Customer Journey Maps in Design Thinking: What Are They and Why Are They Helpful?

Customer Journey Maps in Design Thinking: What Are They and Why Are They Helpful?

How much do you know about your customers? Do you know the reason they buy from you? Or what exactly it is they’re looking for when they visit your store? Your products or services could be the best in the market but that might not necessarily be the reason why your customers love you so much! It might be because they feel seen and heard by your business. By becoming a customer-centric organisation, you can ensure that customer satisfaction is a top priority across every step of your customer journey.

Launching a product or service into the market requires putting your customers at the centre of your design process. When you know who they are, their wants and desires, their pain points, and their experiences, you can create solutions that they actually want and need. Customer journey mapping isn’t just a tool for marketers and designers. They help you understand your customers and improve their experiences. In this blog post, we’ll cover everything you need to know about customer journey mapping: what it is, who should be involved in creating it, and why you should do it at all.

What Are Customer Journey Maps?

A Customer Journey Map (CJM) is not just about understanding the customer but also about understanding yourself as a business and how you can improve your products and services to create better customer experiences. By mapping out their experiences throughout their journey with you (both online and offline), you can identify pain points in your service process that require improvement—both as an individual employee and as an organisation at large.
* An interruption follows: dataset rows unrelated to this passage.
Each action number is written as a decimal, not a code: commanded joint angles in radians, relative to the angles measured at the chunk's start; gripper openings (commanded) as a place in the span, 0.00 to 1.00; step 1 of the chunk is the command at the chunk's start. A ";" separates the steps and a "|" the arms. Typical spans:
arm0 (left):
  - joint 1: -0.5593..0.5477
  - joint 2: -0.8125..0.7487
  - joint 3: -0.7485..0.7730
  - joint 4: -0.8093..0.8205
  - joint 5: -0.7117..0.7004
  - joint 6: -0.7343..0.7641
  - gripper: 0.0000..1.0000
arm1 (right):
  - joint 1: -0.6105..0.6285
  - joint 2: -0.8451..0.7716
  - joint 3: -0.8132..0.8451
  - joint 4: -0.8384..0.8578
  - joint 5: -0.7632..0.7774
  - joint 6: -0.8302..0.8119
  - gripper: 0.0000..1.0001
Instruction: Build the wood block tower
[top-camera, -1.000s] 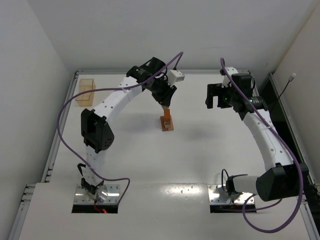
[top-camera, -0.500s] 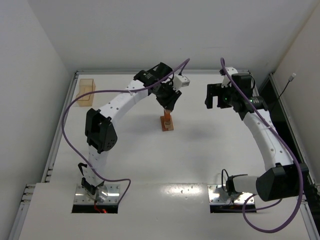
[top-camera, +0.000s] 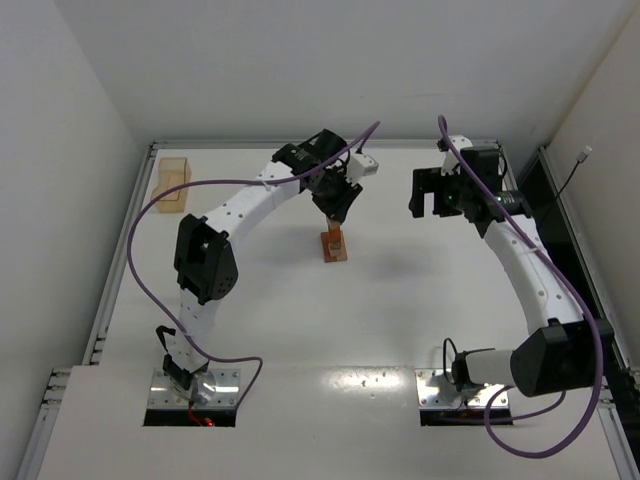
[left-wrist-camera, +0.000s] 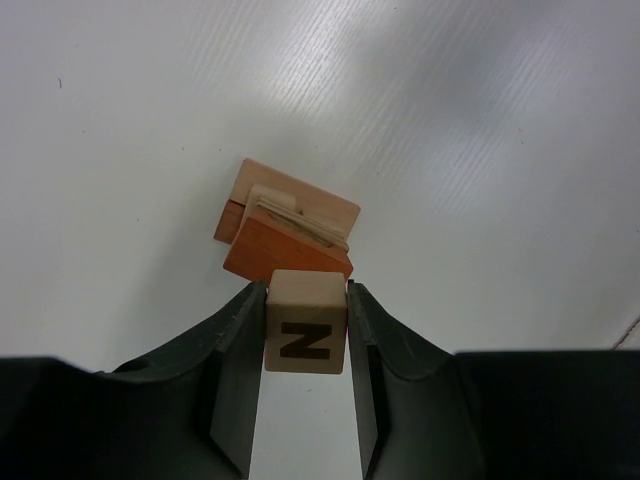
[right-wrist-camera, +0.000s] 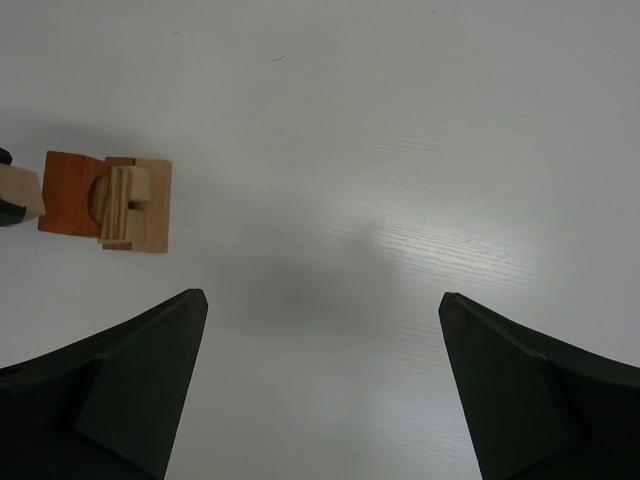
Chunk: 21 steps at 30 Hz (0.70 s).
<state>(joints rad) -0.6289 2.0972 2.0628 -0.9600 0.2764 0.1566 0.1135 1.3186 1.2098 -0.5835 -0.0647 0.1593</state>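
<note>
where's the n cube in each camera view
top external: centre, at the left gripper tip above the block stack, too small to make out
left wrist: N cube lower centre, clamped in that gripper
right wrist: far left edge, tan sliver beside the stack
shared landmark: the block stack

I see my right hand (right-wrist-camera: 320, 297) hanging over the white counter (right-wrist-camera: 420, 120), its two dark fingers (right-wrist-camera: 140, 390) spread wide apart at the bottom corners of the view. The tower (right-wrist-camera: 105, 200) sits at the left: a reddish-brown piece with a curved cutout and tan pieces against it. Just left of it is a tan cube (right-wrist-camera: 20, 193), cut off by the picture's edge; I cannot tell whether they touch. A soft shadow lies on the counter mid-view.
</note>
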 joint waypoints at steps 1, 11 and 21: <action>-0.008 0.006 0.002 0.032 -0.006 -0.012 0.00 | -0.003 0.002 0.016 0.037 -0.020 0.006 1.00; -0.008 0.037 0.002 0.032 -0.006 -0.022 0.00 | -0.003 0.021 0.016 0.037 -0.030 0.006 1.00; -0.008 0.037 -0.007 0.041 -0.016 -0.032 0.00 | -0.003 0.030 0.016 0.047 -0.040 0.006 1.00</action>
<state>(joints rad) -0.6289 2.1384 2.0590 -0.9360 0.2642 0.1406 0.1135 1.3460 1.2098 -0.5766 -0.0841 0.1593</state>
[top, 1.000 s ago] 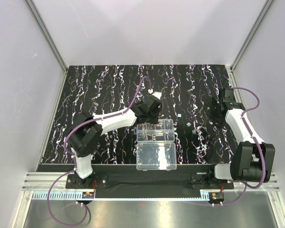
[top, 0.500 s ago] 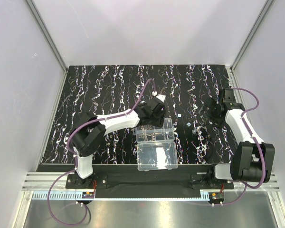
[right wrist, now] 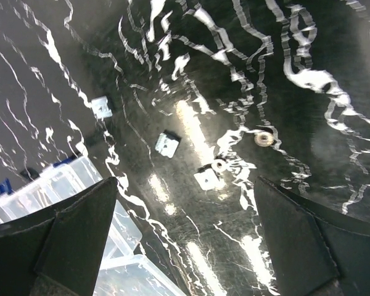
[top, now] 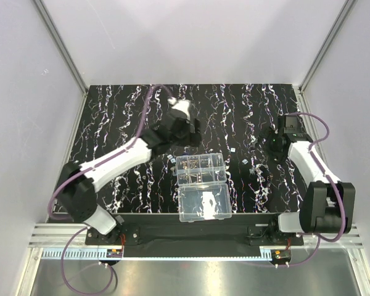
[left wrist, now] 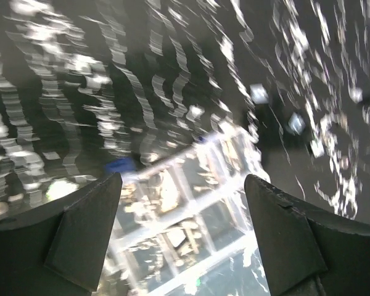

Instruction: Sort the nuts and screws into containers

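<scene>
The clear organizer box (top: 201, 169) lies mid-table, and its divided containers (left wrist: 191, 209) hold several screws and nuts (top: 200, 177). My left gripper (top: 188, 137) hovers just beyond the box's far left corner. In the blurred left wrist view this left gripper (left wrist: 182, 185) is open, the cells show between its fingers, and nothing is held. My right gripper (top: 274, 145) is open over loose parts on the mat. In the right wrist view a square nut (right wrist: 207, 179) and a small round nut (right wrist: 219, 164) lie between the right gripper's (right wrist: 186, 180) fingers, with another square nut (right wrist: 167, 144) just ahead.
The box's plain lid half (top: 203, 203) lies open toward the near edge. More loose bits lie on the streaked black mat: a square nut (right wrist: 102, 106), a knurled round piece (right wrist: 263, 138) and small pieces (top: 233, 148) right of the box. White walls enclose the table.
My left gripper has opened and swung up and to the left, off the box's cells. The box tipped briefly and lies flat again. The right gripper shifted slightly.
</scene>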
Customer journey maps visually represent a customer’s experience and process before purchasing a product or service i.e. all the touchpoints between your company and your customer, from the point where they first become aware of you to their final interaction with your brand. It’s a way for companies to identify gaps in their service and product offerings and create better experiences for customers by focusing on each stage of the sales funnel.

This process can vary depending on different industries. Still, there are five fundamental stages on which they’re based:

  1. Awareness—the prospect becomes aware of a problem that they want to solve e.g., seeing an ad or hearing about a product.
  2. Interest—the consumer is actively seeking solutions e.g checking out more information online to solve their problem and sees your company (and the products or services you offer) as a potential solution.
  3. Consideration—the consumer is evaluating whether you or your competitors are a good fit for their needs. This could include activities like looking at reviews or comparing offers.
  4. Conversion—the consumer decides that you’re the better option and are ready to make a purchase from you.
  5. Retention—the added value your customer receives makes them continuously purchase from your business and act as a brand advocate.

Understanding these processes can help you categorise the different problems your business is facing so you can come up with suitable solutions.

Assembling a team that consists of a representative from each key stakeholder group (i.e. customers, employees from different departments, department heads, etc.) will provide insights into what is working and what needs to be improved at various stages of their journey with your company.

The Importance of Customer Journey Maps

At the most basic level, customer journey maps can help us understand our customers.

They are also useful for mapping out experiences from a consumer perspective, which is particularly valuable when designing products and services that are centred around the user experience. They help create empathy and understanding about who you serve as well as how best to serve them.

Through customer journey maps, you can:

  1. Identify which stage of the journey your customers sit in so you can provide solutions that help move them along to the next stage.
  2. Gather insight into your customers’ perception of your products or services (such as emotions, behaviours, and pain points) which can help you improve customer experiences.
  3. Identify areas in the overall user experience that need improvement so you can have superior products or services.

It’s important to note that customer journey maps don’t just have to be used internally—they can also be shared with stakeholders, including clients or internal teams (such as developers) who may not always be on the same page with regard to what users need or want when it comes time for implementation.

Who Should Be Involved in Creating the Customer Journey Map?

The answer is simple: everyone. The customer journey map should be created by the entire team with a stake in the user experience. This includes customers, users, designers, product managers and product owners, marketing, sales and anyone else who has an interest in improving the user experience—or just wants to understand what they’re doing right or wrong!

It’s also good practice to include someone from outside your company who can provide a fresh perspective on how you’re doing things and whether or not there are any prominent blind spots (such as unclear messaging).

Customers have multiple touchpoints with a company and when we think about those moments in isolation, they often feel distinct and separate from one another. However, when we look at them collectively, it becomes clear that there’s more than meets the eye.

Customer journey maps are a way to understand the user’s journey. They help us understand the customer’s needs and wants, as well as their behaviour. By understanding these things, we can design better experiences for our customers.

Think of customer journey maps like an atlas of your brand—they show how users interact with it at every stage of their interaction with your product or service.